Lógico que não é bem assim que as coisas funcionam, apesar de que, em diversos casos, a detenção é um fato, o que torna imprescindível saber como agir da forma mais correta diante de um possível caso de encarceramento. Decorrente desse problema real que ronda a vida dos ativistas, fizemos um treinamento muito curioso e que provocou muitas risadas. Os coordenadores explicaram que, em caso de prisão, você não é obrigado a se entregar e caminhar até a viatura mais próxima. Existem três formas de resistência pacífica: corpo mole, em que, como o próprio nome diz, você mantém o corpo todo mole, obrigando os policiais a te carregarem; em posição de árvore, ou seja, se mantendo erguido verticalmente e estático, provocando praticamente o mesmo efeito perante os homens da lei; e, por fim, em forma de pedra, agachado e forçando seu peso para baixo, na tentativa de, também, dificultar a vida dos tiras.

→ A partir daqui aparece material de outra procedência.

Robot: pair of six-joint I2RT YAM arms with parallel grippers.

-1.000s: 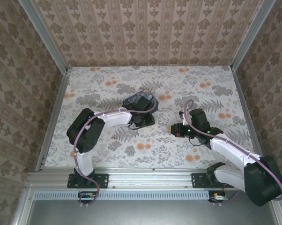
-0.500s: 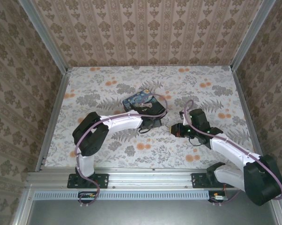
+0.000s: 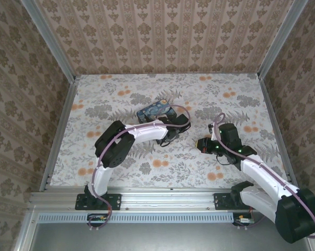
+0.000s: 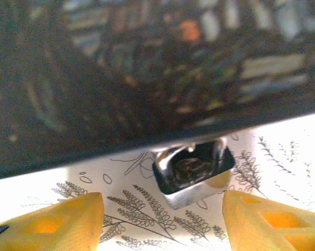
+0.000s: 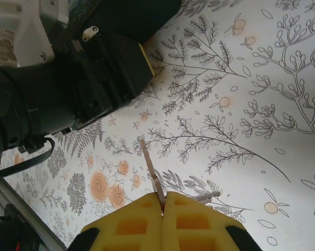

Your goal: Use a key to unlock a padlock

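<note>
In the left wrist view the left end effector (image 4: 160, 212) is seen with its yellow fingertips (image 4: 58, 219) held well apart and nothing gripped between them. Just ahead of the gap, the padlock (image 4: 191, 172) is found on the floral worktop (image 4: 121, 209), a small shiny metal body lying at the lower edge of the dark blue swirl-painted box (image 4: 147, 68). Its upper part is hidden by that edge, so contact with the box cannot be judged. In the top external view the left end effector (image 3: 174, 127) is placed near the middle of the worktop (image 3: 121, 89), at the near right corner of the box (image 3: 155, 111), which lies slightly towards the far edge. In the right wrist view the right end effector (image 5: 162, 206) is shown pressed together and clamped on the key (image 5: 151, 170), whose thin dark blade is pointed up and away from the fingers, clear of the worktop pattern. A short thin metal piece (image 5: 207, 197) is seen jutting sideways beside the clamped fingers. The black wrist of the left arm (image 5: 68, 78) is seen beyond the key, apart from it. From above, the right end effector (image 3: 201, 145) is located right of centre, apart from the left one.
</note>
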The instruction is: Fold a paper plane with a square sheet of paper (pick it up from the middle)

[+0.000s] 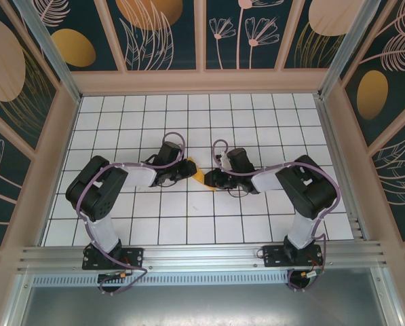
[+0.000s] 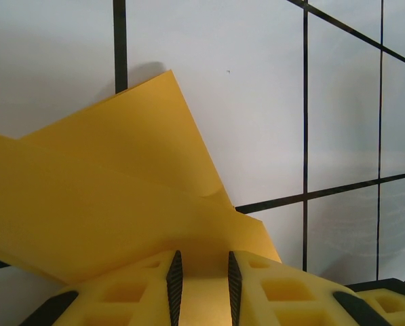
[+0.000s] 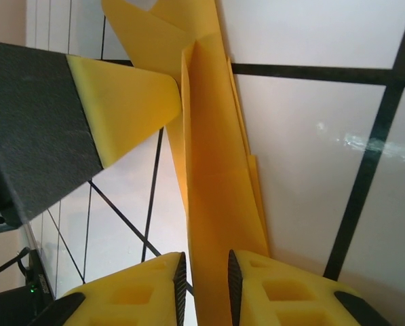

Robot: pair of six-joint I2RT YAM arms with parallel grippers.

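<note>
The paper (image 1: 199, 176), orange-yellow and already folded into several layers, sits between the two claws above the white grid table (image 1: 256, 122); in the top view it shows as a small wedge just ahead of the left gripper (image 1: 186, 168) and just to the left of the right gripper (image 1: 211, 180). In the left wrist view the paper (image 2: 121, 197) fans out ahead of the left gripper (image 2: 203, 288), one layer rising to a point and a raised corner casting a shadow on the tiles; its near edge runs in between the yellow fingers (image 2: 283, 292), which pinch it. In the right wrist view the paper (image 3: 216, 176) stands as a narrow creased strip running straight ahead from the right gripper (image 3: 205, 288); those pads are pressed onto its lower end; farther along, the left gripper's yellow finger (image 3: 121, 102) touches the strip from the left.
</note>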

Nesse exercício, montamos duplas que, enquanto um simulava a ação do policial, o outro atuava como ativista, até os papéis se inverterem, no intuito de que todos se familiarizassem com as três formas de resistência pacífica. Fiquei até com pena do meu parceiro de treinamento, um senhor franzino de cerca de cinqüenta anos e no máximo 65 quilos. Para mim, encarcerá-lo não foi tarefa difícil, já para ele, levantar quase três dígitos de massa corporal...

Foi divertido e tudo corria muito bem, até que se iniciou uma movimentação esquisita, uns barulhos na porta, alguns coordenadores começaram a ficar preocupados e ir até o portão de entrada. Fiquei intrigado e curioso para saber o que estava acontecendo, mas não podia simplesmente levantar e ir até lá, mesmo porque um coordenador ainda dava seqüência ao treinamento. Até que um outro membro do Greenpeace se aproximou e pediu ajuda, dizendo que havia um cara incontrolável tentando invadir a sede.

Não tive dúvida, levantei e fui andando rápido até lá enquanto acertava a pífia câmera do meu celular na tentativa de registrar alguma coisa. Quando cheguei, já tinha um amontoado de gente em volta de um cara de meia idade, forte, com um facão de meio metro na mão, ameaçando todo mundo. Cheguei bem perto do cara tentando filmar escondido quando ele agarrou um dos coordenadores do Greenpeace e ficava o ameaçando. Fiquei com medo, dei uns passos para trás, olhei no rosto do pessoal e tava todo mundo meio atônito, até que ouvi uma voz, atrás de mim, dizendo: será? E a partir daí passei a indagar: será mesmo que não é uma pegadinha?

Não deu 30 segundos e a farsa foi revelada, fazendo com que todos caíssem na risada. O tal homem “perturbado” era um amigo do pessoal do Greenpeace que toma conta de um estacionamento vizinho da sede.

Uma pegadinha – muito bem aplicada – para demonstrar que, no Greenpeace, passar por situações de tensão é habitual e, mesmo lidando com pessoas transtornadas, a violência nunca é uma forma correta de agir, pois tudo deve ser resolvido na idéia, pacificamente.

Resultado: Ninguém agiu com violência; minha câmera pífia do celular não filmou nada, pois já encontrei o sujeito dentro do escritório do Greenpeace, onde estava relativamente escuro para uma máquina de celular; dois novos voluntários, aterrorizados, fugiram; e, sim, voltaram com a polícia, que, por sua vez, exigiu explicações dos coordenadores do Greenpeace: “sim, senhor, foi um treinamento e tal”...

Depois desse episódio ainda voltamos para o pátio e ouvimos mais alguns ensinamentos sobre o conceito Greenpeace de atuação. Falamos um pouco também sobre a semana do meio ambiente – que começa no dia 2 de junho -, onde participarei pela primeira vez como ativista. E, assim que terminou o treinamento, fomos - voluntários e coordenadores, porém não todos – para um bar, onde pudemos confraternizar e nos conhecer mais um pouco.

Saí de lá com a certeza de que plantei uma nova semente, conhecendo pessoas muito bacanas, jovens, inteligentes, pacíficas, cheias de esperança no coração e que lutam por uma causa justa, cujas ações são imprescindíveis.